7. Hold the GLP-1 during acute psychiatric decompensation. Not because the medication caused it, but because adding GI side effects to a mental health crisis helps no one.

Bottom line

• The five-dataset convergence is unusually clean: SELECT, STEP, Wang TriNetX, Wadden post-hoc, Ueda Nordic registry, and the McIntyre FAERS Bradford-Hill analysis all point the same direction. GLP-1s do not cause depression or suicidality.
• Depression scores improve modestly on semaglutide (Wadden 2024^[4]). Incident suicidal ideation is lower in EHR cohorts (Wang 2024^[3]).

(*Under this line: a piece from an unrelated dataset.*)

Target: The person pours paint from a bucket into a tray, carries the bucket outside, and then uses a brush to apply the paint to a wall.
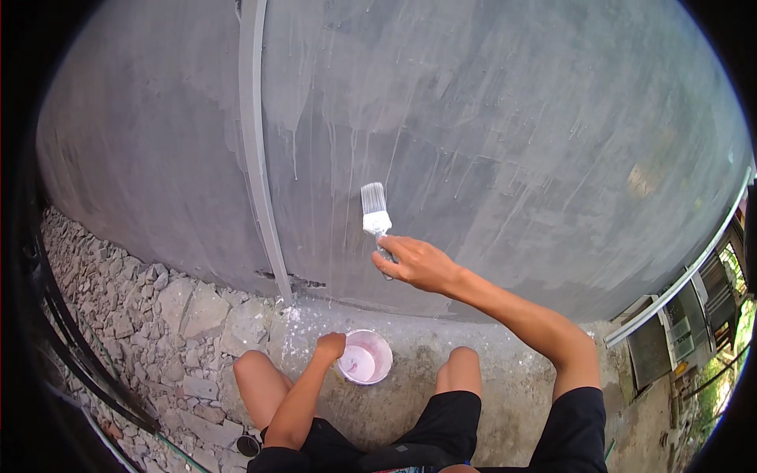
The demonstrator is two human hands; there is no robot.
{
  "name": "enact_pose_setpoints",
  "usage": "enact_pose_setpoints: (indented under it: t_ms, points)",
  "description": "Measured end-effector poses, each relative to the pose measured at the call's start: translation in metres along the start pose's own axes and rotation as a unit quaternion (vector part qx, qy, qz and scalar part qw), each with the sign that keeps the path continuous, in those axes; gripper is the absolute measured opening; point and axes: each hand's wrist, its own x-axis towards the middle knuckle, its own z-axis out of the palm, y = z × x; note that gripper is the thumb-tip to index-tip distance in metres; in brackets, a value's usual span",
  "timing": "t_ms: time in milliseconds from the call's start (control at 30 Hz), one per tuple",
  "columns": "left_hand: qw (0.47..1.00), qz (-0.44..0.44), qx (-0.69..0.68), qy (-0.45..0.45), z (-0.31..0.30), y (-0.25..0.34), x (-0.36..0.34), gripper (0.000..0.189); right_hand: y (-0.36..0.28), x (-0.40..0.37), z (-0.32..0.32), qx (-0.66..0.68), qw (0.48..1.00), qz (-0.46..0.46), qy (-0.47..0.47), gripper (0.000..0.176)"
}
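A paintbrush (376,211) with white paint on its ferrule and pale bristles is in my right hand (419,264), fingers closed around the handle. Its bristles point up, in front of the grey wall (489,150), which carries wet streaks and drips. Lower down, my left hand (330,345) is closed at the left rim of a small round bucket (382,337). Pinkish-white paint (357,363) lies in the bottom of the bucket, which is between my knees, over the concrete ground.
A vertical grey pipe (256,134) runs down the wall. Broken rubble (118,292) covers the ground at left, with a dark cup-like object (248,446) near my leg. White paint spots mark the concrete (505,394). Dark panels (650,351) and a white pipe (670,288) stand at right.
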Motion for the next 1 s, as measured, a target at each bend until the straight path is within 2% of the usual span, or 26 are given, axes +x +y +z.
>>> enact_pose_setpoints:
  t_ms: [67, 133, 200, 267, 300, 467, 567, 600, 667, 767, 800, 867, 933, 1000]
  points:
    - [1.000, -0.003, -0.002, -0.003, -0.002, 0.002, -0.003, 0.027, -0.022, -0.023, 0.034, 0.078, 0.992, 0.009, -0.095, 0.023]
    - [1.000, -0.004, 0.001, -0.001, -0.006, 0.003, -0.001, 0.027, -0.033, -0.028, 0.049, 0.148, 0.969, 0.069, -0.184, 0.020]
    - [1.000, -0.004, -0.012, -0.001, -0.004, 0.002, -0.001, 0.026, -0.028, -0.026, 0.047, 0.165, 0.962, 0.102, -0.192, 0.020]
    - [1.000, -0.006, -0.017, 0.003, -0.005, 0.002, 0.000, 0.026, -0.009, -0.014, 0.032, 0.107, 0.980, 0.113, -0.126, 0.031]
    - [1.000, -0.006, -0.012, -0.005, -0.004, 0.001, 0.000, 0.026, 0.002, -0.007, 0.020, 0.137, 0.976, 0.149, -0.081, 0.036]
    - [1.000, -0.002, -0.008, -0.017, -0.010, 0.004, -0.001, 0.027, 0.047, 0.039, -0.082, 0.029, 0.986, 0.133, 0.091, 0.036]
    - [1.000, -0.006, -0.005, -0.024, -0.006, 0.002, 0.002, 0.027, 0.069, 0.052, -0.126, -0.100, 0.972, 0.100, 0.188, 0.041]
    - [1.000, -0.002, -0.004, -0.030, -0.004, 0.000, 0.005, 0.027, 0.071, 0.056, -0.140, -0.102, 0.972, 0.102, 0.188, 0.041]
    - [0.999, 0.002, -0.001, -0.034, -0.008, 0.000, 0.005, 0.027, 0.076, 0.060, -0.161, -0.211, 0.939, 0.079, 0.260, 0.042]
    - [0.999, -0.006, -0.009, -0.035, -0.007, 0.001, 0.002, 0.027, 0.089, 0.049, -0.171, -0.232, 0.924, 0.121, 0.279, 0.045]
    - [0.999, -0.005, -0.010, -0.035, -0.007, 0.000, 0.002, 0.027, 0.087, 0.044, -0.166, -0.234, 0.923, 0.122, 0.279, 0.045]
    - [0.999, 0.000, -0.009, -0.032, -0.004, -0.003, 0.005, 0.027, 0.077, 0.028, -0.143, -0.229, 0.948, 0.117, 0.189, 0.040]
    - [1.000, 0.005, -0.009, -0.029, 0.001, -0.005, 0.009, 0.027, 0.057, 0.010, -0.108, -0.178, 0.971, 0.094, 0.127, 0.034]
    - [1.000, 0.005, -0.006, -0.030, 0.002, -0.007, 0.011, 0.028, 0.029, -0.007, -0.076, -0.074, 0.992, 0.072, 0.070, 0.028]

The Nordic registry shows no association with suicide death (Ueda 2024^[5]).
• No clinically significant interactions with SSRIs, SNRIs, bupropion, or lithium. Contrave is the genuine exception and carries a boxed warning + seizure threshold + eating- disorder contraindications that pure GLP-1s do not.
• Antipsychotic-induced weight gain responds to GLP-1 therapy (Larsen 2017 JAMA Psychiatry^[8]) without compromising antipsychotic efficacy.
• Lithium co-administration requires hydration counseling and serum-level monitoring during GI side effects. Not a contraindication, a monitoring layer.
• Active anorexia, unstable bulimia, suicidal ideation with plan, or untreated severe MDD warrants psychiatric stabilization first. Once stable, the same weight outcomes are achievable (Bollinger 2025^[10]).
• Coordinate. Document. Use PHQ-9 and GAD-7. Save 988 in the phone.

Related research and tools

• FDA + EMA postmarket surveillance arc on GLP-1 and suicidality — the detailed regulatory history and the Section 5 warning removal
• GLP-1 anhedonia and emotional blunting — the reward-blunting phenomenology that is real and is not depression
• SSRI + GLP-1 interactions and combined use — the per-drug verbatim FDA-label walkthrough
• Antidepressants and weight on a GLP-1 — the cross-class weight-effect comparison
• Does anxiety cause weight loss? — the bidirectional anxiety + weight question
• Does buspirone cause weight loss? — the weight-neutral anxiolytic option
• Contrave (naltrexone + bupropion) evidence review — the boxed warning, seizure threshold, and eating- disorder contraindications
• Bupropion (Wellbutrin) weight effects — the modest weight-reducing antidepressant option
• Paxil (paroxetine) weight effects — the worst-offender SSRI for weight gain
• Prozac (fluoxetine) weight effects — the relatively weight-neutral SSRI
• Stress, cortisol, and food noise on a GLP-1 — the broader psychological backdrop
• What to eat on a GLP-1: the protein-first guide — the meal-pattern evidence base

Important disclaimer. This article is educational and does not constitute medical advice. Patients with active or recent suicidal ideation should contact 988 (Suicide and Crisis Lifeline) or text HOME to 741741 (Crisis Text Line) immediately and should not initiate or adjust any weight-loss medication without coordinated psychiatric care. Patients on lithium, valproate, or other narrow-therapeutic- index psychiatric medications require serum-level monitoring when starting or escalating a GLP-1. Active anorexia nervosa or unstable bulimia nervosa is a contraindication to weight- loss pharmacotherapy. Decisions about adding, switching, or stopping psychiatric medications must be made with the prescribing psychiatrist. PMIDs were independently verified against the PubMed E-utilities API on 2026-05-28; FDA label statements were verified verbatim from DailyMed.

Last verified: 2026-05-28. Next review: every 6 months, or sooner if new RCT or large-cohort data on GLP-1 psychiatric safety are published.